Problem to solve: Copy each line that includes the string "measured" from the material into your answer.

Data block below:

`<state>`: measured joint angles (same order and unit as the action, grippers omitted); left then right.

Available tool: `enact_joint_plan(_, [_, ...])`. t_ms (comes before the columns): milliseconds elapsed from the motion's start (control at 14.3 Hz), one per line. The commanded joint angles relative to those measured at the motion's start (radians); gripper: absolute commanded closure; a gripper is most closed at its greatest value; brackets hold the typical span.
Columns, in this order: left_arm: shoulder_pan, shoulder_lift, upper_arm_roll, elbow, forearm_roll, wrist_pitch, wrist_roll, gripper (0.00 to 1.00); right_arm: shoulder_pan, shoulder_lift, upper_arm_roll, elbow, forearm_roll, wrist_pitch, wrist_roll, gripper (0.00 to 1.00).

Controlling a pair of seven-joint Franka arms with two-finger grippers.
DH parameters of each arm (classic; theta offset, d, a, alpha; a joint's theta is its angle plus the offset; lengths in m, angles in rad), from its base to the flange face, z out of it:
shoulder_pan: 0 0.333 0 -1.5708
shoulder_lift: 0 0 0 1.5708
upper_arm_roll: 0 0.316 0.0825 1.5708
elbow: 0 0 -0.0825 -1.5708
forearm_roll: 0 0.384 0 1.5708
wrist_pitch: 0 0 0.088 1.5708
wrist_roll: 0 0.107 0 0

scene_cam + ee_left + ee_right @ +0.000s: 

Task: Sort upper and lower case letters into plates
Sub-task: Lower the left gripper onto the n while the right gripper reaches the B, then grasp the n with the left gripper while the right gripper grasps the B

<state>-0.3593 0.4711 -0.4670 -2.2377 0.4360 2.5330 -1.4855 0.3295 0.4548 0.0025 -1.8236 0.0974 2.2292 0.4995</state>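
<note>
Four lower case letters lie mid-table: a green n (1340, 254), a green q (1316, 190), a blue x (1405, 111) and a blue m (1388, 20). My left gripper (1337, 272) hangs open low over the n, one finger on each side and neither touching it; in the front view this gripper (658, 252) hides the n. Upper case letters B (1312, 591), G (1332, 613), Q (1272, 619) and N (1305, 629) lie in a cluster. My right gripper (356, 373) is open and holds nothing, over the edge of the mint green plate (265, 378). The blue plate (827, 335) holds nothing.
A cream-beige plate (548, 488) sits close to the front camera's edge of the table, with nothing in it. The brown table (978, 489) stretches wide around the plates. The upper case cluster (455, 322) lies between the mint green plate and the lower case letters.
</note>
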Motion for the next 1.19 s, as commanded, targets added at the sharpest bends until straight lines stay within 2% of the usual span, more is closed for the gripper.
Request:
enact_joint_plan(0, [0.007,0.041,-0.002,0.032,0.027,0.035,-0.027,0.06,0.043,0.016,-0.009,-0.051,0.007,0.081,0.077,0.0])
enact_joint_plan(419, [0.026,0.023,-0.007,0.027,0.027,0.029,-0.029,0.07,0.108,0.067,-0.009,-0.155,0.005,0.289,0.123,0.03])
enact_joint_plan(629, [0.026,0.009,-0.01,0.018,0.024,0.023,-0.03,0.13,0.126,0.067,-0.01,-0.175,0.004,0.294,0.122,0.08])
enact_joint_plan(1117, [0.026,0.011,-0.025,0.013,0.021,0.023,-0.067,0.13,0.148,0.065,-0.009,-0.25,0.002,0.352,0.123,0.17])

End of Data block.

Exercise answer:
`<state>`: measured joint angles (same order and unit as the action, grippers omitted); left then right.
Available tool: `enact_joint_plan(_, [_, ...])`. t_ms (comes before the columns): milliseconds elapsed from the motion's start (control at 14.3 Hz), one per line. The commanded joint angles relative to those measured at the motion's start (radians); gripper: absolute commanded closure; a gripper is most closed at its greatest value; brackets hold the typical span.

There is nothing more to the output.